How to save on college housing costs College is expensive, and the costs are only rising. Scholarships and grants can help mitigate the costs of higher education, but even students who receive such aid could find themselves scrambling for ways to make college more affordable. Housing is one of the more expensive costs for college students and their families. According to the College Board, the average cost for room and board during the 2016-2017 school year was $10,440

at four-year public schools and $11,890 at private colleges and universities. And those costs typically cover housing for just the school year, which may last anywhere from six to eight months. However, there are ways for students and their families to reduce those costs. · Examine your dormitory options. Many schools assign students to dormitories for their freshman years, giving students little say with regard to where they will live. However, students might

have more input in their housing come their sophomore, junior and senior years. Some dorms might be more attractive and offer more amenities than others, but students and families looking to save money on housing costs should opt to live in the most budget-friendly dorms available to them. In addition, choose to live with a roommate rather than in a single room, as singles tend to cost substantially more than double rooms. · Sign up to be a resident advisor.

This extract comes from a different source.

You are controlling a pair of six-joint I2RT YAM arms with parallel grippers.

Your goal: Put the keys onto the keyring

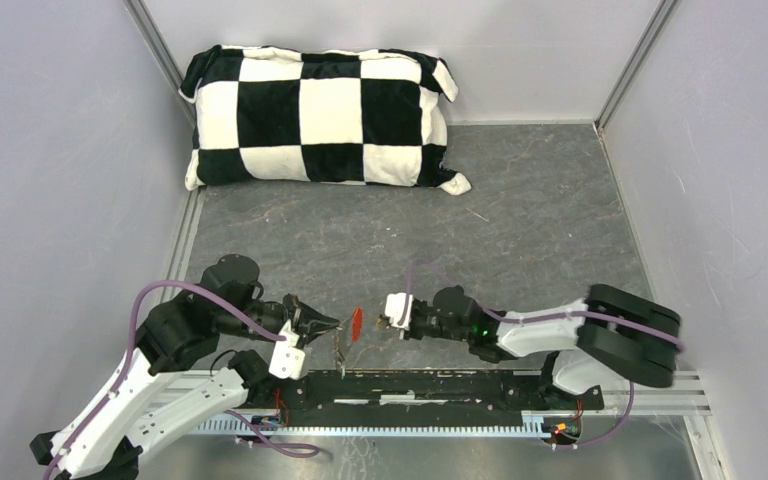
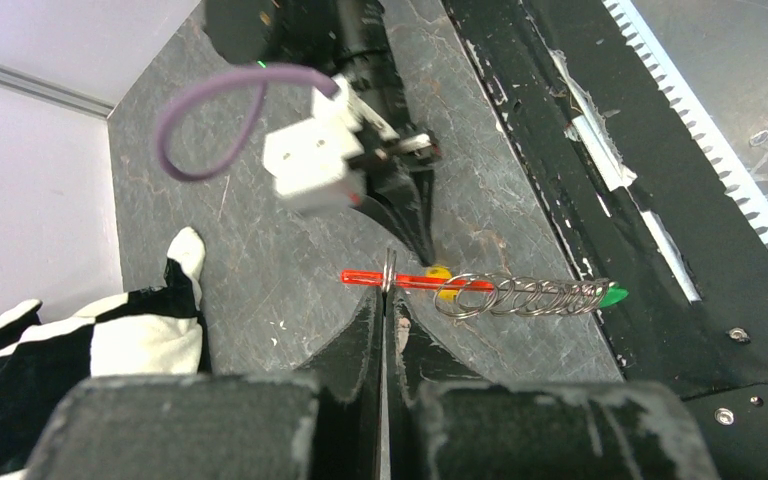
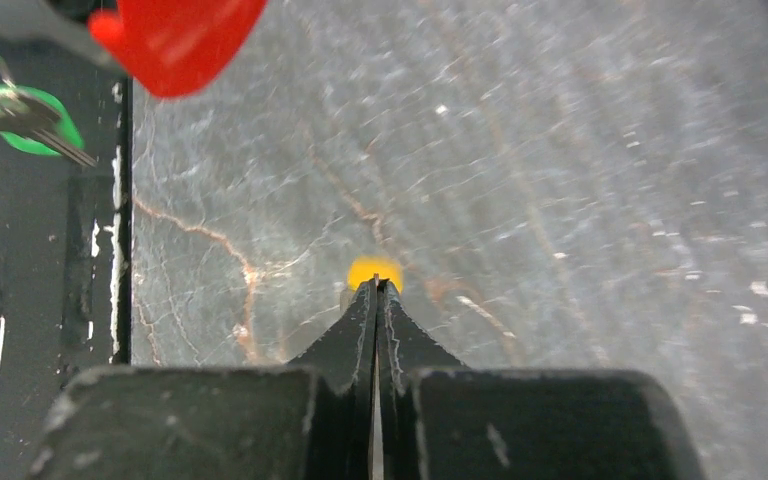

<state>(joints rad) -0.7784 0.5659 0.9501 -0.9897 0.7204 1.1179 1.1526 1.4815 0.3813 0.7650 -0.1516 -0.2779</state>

Resident advisors, or RAs, often receive free housing in exchange for living in dormitories when they are upperclassmen or graduate students. RAs help newly enrolled or younger students adjust to campus life while also ensuring nothing untoward happens on the floors they’re tasked with looking after. Students who may want to apply for RA positions should first confirm if serving as an RA will affect their overall financial aid package and how great that impact might be. · Live with roommates even after leaving the dorms. Due to limited space, many colleges insist dorm residents live with roommates. Upperclassmen who are moving out of the dorms and into university or off-campus apartments can save money by continuing to live with roommates. This can be especially beneficial to students who will be living in off-campus housing where amenities such as electricity, cable television and water are unlikely to be included in the cost of the rent. · Commute to school. While it might not be ideal, commuting to school can save college students and their families substantial amounts of money. Public university students who did so during the 2016-2017 school year might have saved nearly $11,000, or $44,000 in four years. That’s money that can be used to pay tuition or finance postgraduate educations.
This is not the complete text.